It Doesn't Seem Real...
“I haven't bought any new clothes since I was diagnosed this time. I wasn't sure if I would ever need them or get the chance to wear them. But you can't quit. Life goes on.”
Denial is a wonderful tool. We learn that early in life. In high school, when you call up that girl to invite her to the dance and she says, "Don't ever call me again," and slams down the phone? Well, all guys know that means she really cares. Later in life, when your boss says, "You're a great worker... we hate to let you go. You're fired," most of us only hear the first part.
I'm guessing that everyone who has cancer has gone through some serious denial. I know I have. I don't look sick. I don't feel sick, except when I'm on chemo. I still walk five miles a couple of times a week. A friend recently said, "If I didn't know you were sick, I wouldn't know you were sick." So how can I have cancer?
I've seen the scans. I saw the white circle on the brain scan that was my tumor. The doctors said it was golf ball-sized, but I think they say that about every tumor. And I knew that one was there, because it made me slur my words. But the tumors in my lungs? I had no clue. Still don't.
You go at this in a couple of different ways. The first is outright denial. How can I have cancer? That's what happens to our grandparents or our parents. But it doesn't happen to us. To me. Well, unfortunately, when it comes to some types of cancer, the fact that it happens to our grandparents and our parents is one of the reasons it happens to us. Genetics. My grandmother had colon cancer. My mother had it. Now I have it.
When I wake up in the morning, sometimes, just for a minute or two, I forget. Then it comes back to me and pretty much never leaves me again. But I have no symptoms. Could it have been a mistake? A smudge on the scan somehow? They switched my scans with someone else? There has to be some other explanation.

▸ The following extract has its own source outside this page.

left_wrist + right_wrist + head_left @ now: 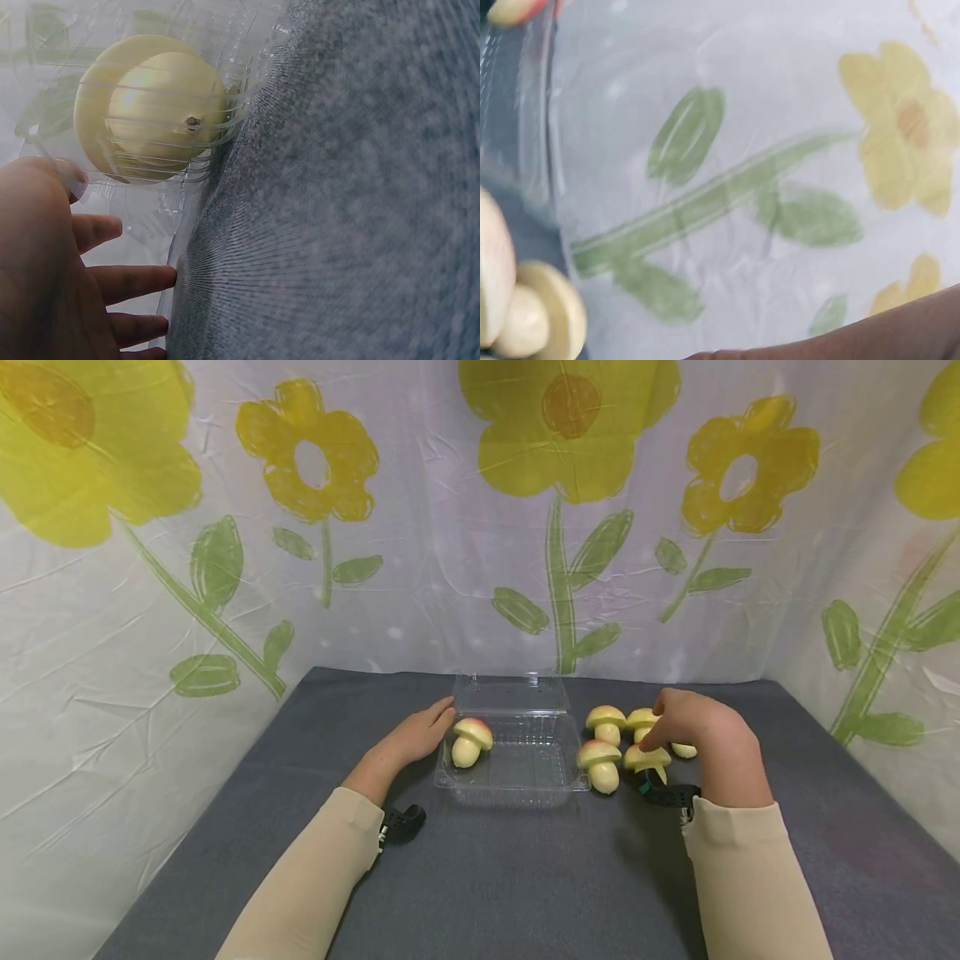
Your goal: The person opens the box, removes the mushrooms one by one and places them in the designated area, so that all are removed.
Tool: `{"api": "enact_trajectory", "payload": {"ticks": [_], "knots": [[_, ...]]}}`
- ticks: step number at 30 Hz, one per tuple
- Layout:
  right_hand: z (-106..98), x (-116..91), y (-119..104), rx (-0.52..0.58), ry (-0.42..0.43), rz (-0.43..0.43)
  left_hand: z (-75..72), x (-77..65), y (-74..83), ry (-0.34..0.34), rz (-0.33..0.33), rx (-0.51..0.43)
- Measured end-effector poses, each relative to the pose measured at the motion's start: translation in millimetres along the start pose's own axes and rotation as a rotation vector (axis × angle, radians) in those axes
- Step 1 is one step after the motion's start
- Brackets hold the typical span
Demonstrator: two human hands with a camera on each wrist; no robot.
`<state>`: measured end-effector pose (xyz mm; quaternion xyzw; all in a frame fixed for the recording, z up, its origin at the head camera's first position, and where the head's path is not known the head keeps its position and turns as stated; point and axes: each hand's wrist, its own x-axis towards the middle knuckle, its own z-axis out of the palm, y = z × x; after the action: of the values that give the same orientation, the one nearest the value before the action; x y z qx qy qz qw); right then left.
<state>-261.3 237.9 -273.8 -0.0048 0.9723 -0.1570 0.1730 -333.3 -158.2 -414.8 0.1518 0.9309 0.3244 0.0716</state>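
Note:
A clear plastic clamshell box (525, 768) stands with its lid raised at the back. Inside, at the left, is a toy mushroom (467, 750) with a pale stem and a yellow-red cap. My left hand (415, 735) touches the box's left side, fingers extended; the left wrist view shows those fingers (135, 283) spread beside the clear wall. Over a group of mushrooms (602, 764) right of the box, my right hand (701, 727) bends downward. Its thumb meets the cap of the near mushroom (643, 758). The other fingers are largely hidden, so a grip cannot be made out.
A dark grey cloth (525, 885) covers the table. Behind and at both sides hangs a pale curtain (435, 552) printed with yellow flowers. The raised lid (512, 693) rises behind the box, near the table's back edge.

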Motion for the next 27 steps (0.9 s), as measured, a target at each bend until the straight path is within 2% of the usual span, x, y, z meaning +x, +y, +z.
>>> {"api": "enact_trajectory", "payload": {"ticks": [5,10,18,27], "knots": [[-2,-7,-18,-0.064,0.109,-0.053,0.8,1.9,-1.6,0.007,0.009,0.01],[8,-8,-40,-0.074,0.193,-0.124,1.5,0.8,-1.4,0.013,0.008,-0.005],[44,2,-78,-0.096,0.283,-0.278,3.6,2.9,-3.2,0.004,-0.004,-0.002],[92,12,-122,-0.12,0.314,-0.435,1.4,3.2,-1.9,0.008,-0.006,-0.003]]}}
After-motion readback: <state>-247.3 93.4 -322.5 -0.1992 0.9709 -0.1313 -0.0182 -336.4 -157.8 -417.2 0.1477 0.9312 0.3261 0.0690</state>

Because when I look down at my chest, I know that somewhere in there are evil, malignant tumors that are trying to kill me. My own body is betraying me. But it doesn't seem real somehow. I'm not asking for symptoms, believe me. But sometimes it just seems like my cancer is intellectual, an idea, not something you can see or touch. But then I stop kidding myself. I know it's in there. I know that, most likely, it will kill me.
But that doesn't stop me from dreaming. I still think about things I'd like to be doing in ten years, five years, next year. I haven't bought any new clothes since I was diagnosed this time. I wasn't sure if I would ever need them or get the chance to wear them. But you can't quit. Life goes on.
Still, when a colleague of mine recently asked me, "Do you really have cancer? 'Cause you don't look like it." I was tempted to say, "No, it's all a terrible mistake. " But that's not true. I can't see it, or feel it, but I know it's in there. So I answered her the only way I could: "Yes, I really do have cancer."